> Work instruction
Transcribe every record beneath, precisely as written.

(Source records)
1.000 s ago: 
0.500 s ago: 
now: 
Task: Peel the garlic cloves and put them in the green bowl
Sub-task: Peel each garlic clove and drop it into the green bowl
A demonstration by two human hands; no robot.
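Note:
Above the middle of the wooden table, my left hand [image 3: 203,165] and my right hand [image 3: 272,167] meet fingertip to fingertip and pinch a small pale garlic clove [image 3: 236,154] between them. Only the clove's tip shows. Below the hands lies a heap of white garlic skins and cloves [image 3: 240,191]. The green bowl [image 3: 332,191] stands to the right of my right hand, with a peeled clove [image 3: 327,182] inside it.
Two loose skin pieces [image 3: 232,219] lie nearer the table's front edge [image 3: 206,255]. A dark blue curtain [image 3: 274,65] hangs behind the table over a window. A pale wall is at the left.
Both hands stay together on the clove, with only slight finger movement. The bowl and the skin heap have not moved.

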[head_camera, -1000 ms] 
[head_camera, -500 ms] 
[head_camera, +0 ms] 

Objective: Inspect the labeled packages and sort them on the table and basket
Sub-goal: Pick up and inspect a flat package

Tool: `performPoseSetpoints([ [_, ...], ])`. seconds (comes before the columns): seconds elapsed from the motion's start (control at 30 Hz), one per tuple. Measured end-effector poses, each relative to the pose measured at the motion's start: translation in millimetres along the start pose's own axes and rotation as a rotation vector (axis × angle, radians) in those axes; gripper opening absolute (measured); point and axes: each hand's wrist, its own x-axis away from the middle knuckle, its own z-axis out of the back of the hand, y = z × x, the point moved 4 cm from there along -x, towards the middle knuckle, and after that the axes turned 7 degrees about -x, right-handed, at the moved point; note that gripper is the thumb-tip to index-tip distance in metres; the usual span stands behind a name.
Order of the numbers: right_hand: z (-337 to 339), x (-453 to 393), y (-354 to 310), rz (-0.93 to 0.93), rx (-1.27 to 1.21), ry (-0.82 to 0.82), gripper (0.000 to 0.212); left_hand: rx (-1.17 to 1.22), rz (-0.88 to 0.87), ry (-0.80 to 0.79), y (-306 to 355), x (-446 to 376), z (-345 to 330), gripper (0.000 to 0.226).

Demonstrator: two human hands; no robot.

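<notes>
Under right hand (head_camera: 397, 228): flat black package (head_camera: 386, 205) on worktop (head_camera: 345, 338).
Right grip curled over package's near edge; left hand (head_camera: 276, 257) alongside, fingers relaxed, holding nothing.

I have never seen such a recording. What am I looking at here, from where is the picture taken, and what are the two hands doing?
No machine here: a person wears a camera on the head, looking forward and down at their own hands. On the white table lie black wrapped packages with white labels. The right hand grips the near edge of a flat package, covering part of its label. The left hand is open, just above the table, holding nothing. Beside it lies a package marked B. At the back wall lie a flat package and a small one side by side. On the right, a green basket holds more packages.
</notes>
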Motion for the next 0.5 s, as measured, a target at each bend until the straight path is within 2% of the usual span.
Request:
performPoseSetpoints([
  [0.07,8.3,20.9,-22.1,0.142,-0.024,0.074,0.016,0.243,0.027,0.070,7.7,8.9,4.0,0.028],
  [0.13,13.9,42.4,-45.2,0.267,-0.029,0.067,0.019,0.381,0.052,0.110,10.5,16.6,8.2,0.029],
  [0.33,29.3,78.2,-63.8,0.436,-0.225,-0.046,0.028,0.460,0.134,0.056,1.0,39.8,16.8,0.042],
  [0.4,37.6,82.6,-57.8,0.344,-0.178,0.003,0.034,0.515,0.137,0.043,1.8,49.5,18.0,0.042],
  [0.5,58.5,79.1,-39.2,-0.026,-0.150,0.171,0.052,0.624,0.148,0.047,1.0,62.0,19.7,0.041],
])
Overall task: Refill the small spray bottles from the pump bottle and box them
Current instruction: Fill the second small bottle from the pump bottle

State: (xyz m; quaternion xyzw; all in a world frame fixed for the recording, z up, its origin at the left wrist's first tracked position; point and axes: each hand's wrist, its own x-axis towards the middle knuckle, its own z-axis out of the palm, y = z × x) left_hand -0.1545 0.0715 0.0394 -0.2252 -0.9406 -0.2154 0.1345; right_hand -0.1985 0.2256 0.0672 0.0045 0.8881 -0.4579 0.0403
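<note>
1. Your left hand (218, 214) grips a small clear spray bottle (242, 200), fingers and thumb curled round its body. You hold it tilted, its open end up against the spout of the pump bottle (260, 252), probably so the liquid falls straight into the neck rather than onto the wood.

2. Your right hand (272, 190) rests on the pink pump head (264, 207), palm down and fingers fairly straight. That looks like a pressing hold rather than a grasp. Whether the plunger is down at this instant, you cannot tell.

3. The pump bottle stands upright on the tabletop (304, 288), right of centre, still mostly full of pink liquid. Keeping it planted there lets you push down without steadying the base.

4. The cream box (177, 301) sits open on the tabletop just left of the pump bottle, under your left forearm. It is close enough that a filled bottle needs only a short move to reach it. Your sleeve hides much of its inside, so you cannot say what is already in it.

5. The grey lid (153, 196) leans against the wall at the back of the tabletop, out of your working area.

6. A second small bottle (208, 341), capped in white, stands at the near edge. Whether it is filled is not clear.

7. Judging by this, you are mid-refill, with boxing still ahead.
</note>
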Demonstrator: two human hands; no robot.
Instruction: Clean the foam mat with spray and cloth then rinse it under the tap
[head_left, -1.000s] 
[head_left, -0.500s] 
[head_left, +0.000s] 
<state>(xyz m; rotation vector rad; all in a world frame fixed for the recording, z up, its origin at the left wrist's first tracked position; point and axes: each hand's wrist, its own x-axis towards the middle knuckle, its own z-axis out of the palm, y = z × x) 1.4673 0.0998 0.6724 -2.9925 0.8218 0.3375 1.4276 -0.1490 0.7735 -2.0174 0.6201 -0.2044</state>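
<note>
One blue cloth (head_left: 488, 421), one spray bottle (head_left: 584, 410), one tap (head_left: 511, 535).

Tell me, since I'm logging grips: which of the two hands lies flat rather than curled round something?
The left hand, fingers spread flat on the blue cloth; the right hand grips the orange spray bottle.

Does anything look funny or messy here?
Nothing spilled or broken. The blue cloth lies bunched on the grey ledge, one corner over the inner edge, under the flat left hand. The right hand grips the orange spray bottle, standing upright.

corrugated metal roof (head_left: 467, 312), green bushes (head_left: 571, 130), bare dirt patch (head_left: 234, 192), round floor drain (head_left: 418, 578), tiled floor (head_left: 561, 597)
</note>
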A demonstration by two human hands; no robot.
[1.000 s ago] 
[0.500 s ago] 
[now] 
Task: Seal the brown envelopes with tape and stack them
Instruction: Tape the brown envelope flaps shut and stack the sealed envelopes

> Task solution
1.000 s ago: 
0.500 s ago: 
now: 
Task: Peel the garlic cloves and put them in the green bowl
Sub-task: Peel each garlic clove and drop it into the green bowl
A demonstration by two human hands; no robot.
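Note:
Above the middle of the wooden table, my left hand [image 3: 203,165] and my right hand [image 3: 272,167] meet fingertip to fingertip and pinch a small pale garlic clove [image 3: 236,154] between them. Only the clove's tip shows. Below the hands lies a heap of white garlic skins and cloves [image 3: 240,191]. The green bowl [image 3: 332,191] stands to the right of my right hand, with a peeled clove [image 3: 327,182] inside it.
Two loose skin pieces [image 3: 232,219] lie nearer the table's front edge [image 3: 206,255]. A dark blue curtain [image 3: 274,65] hangs behind the table over a window. A pale wall is at the left.
Both hands stay together on the clove, with only slight finger movement. The bowl and the skin heap have not moved.
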
[head_camera, -1000 ms] 
[head_camera, -500 ms] 
[head_camera, +0 ms] 

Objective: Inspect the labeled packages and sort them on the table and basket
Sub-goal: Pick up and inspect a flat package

Tool: `performPoseSetpoints([ [_, ...], ])`. seconds (comes before the columns): seconds elapsed from the motion's start (control at 30 Hz), one per tuple. Measured end-effector poses, each relative to the pose measured at the motion's start: translation in millimetres along the start pose's own axes and rotation as a rotation vector (axis × angle, radians) in those axes; gripper opening absolute (measured); point and axes: each hand's wrist, its own x-axis away from the middle knuckle, its own z-axis out of the back of the hand, y = z × x, the point moved 4 cm from there along -x, towards the middle knuckle, and after that the axes turned 7 degrees about -x, right-handed, at the moved point; note that gripper is the thumb-tip to index-tip distance in metres; the usual span stands behind a name.
Order of the numbers: right_hand: z (-337 to 339), x (-453 to 393), y (-354 to 310), rz (-0.93 to 0.93), rx (-1.27 to 1.21), ry (-0.82 to 0.82), gripper (0.000 to 0.212); left_hand: rx (-1.17 to 1.22), rz (-0.88 to 0.87), ry (-0.80 to 0.79), y (-306 to 355), x (-446 to 376), z (-345 to 330), gripper (0.000 to 0.226).

Demonstrator: two human hands; no robot.

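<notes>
Under right hand (head_camera: 397, 228): flat black package (head_camera: 386, 205) on worktop (head_camera: 345, 338).
Right grip curled over package's near edge; left hand (head_camera: 276, 257) alongside, fingers relaxed, holding nothing.

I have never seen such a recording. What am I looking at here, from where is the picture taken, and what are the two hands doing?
No machine here: a person wears a camera on the head, looking forward and down at their own hands. On the white table lie black wrapped packages with white labels. The right hand grips the near edge of a flat package, covering part of its label. The left hand is open, just above the table, holding nothing. Beside it lies a package marked B. At the back wall lie a flat package and a small one side by side. On the right, a green basket holds more packages.
</notes>
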Motion for the next 0.5 s, as measured, a target at each bend until the straight path is within 2% of the usual span.
Request:
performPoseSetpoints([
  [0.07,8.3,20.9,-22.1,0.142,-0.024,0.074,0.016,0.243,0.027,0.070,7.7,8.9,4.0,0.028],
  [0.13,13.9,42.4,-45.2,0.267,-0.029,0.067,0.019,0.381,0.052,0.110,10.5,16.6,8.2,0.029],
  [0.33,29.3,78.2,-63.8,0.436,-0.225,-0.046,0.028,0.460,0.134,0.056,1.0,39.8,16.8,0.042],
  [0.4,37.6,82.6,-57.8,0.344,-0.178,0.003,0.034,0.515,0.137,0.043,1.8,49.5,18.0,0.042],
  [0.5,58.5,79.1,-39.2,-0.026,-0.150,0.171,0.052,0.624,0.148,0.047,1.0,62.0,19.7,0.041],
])
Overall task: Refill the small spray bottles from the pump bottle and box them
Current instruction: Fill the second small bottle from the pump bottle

State: (xyz m; quaternion xyzw; all in a world frame fixed for the recording, z up, its origin at the left wrist's first tracked position; point and axes: each hand's wrist, its own x-axis towards the middle knuckle, its own z-axis out of the palm, y = z × x) left_hand -0.1545 0.0715 0.0394 -0.2252 -0.9406 -0.2154 0.1345; right_hand -0.1985 0.2256 0.0672 0.0045 0.8881 -0.4579 0.0403
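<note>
1. Your left hand (218, 214) grips a small clear spray bottle (242, 200), fingers and thumb curled round its body. You hold it tilted, its open end up against the spout of the pump bottle (260, 252), probably so the liquid falls straight into the neck rather than onto the wood.

2. Your right hand (272, 190) rests on the pink pump head (264, 207), palm down and fingers fairly straight. That looks like a pressing hold rather than a grasp. Whether the plunger is down at this instant, you cannot tell.

3. The pump bottle stands upright on the tabletop (304, 288), right of centre, still mostly full of pink liquid. Keeping it planted there lets you push down without steadying the base.

4. The cream box (177, 301) sits open on the tabletop just left of the pump bottle, under your left forearm. It is close enough that a filled bottle needs only a short move to reach it. Your sleeve hides much of its inside, so you cannot say what is already in it.

5. The grey lid (153, 196) leans against the wall at the back of the tabletop, out of your working area.

6. A second small bottle (208, 341), capped in white, stands at the near edge. Whether it is filled is not clear.

7. Judging by this, you are mid-refill, with boxing still ahead.
</note>
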Demonstrator: two human hands; no robot.
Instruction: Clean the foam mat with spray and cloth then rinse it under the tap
[head_left, -1.000s] 
[head_left, -0.500s] 
[head_left, +0.000s] 
<state>(xyz m; rotation vector rad; all in a world frame fixed for the recording, z up, its origin at the left wrist's first tracked position; point and axes: each hand's wrist, its own x-axis towards the middle knuckle, its own z-axis out of the palm, y = z × x) 1.4673 0.0998 0.6724 -2.9925 0.8218 0.3375 1.4276 -0.1490 0.7735 -2.0174 0.6201 -0.2044</state>
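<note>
One blue cloth (head_left: 488, 421), one spray bottle (head_left: 584, 410), one tap (head_left: 511, 535).

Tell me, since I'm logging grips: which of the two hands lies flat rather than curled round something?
The left hand, fingers spread flat on the blue cloth; the right hand grips the orange spray bottle.

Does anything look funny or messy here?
Nothing spilled or broken. The blue cloth lies bunched on the grey ledge, one corner over the inner edge, under the flat left hand. The right hand grips the orange spray bottle, standing upright.

corrugated metal roof (head_left: 467, 312), green bushes (head_left: 571, 130), bare dirt patch (head_left: 234, 192), round floor drain (head_left: 418, 578), tiled floor (head_left: 561, 597)
</note>
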A demonstration by two human hands; no robot.
[1.000 s ago] 
[0.500 s ago] 
[now] 
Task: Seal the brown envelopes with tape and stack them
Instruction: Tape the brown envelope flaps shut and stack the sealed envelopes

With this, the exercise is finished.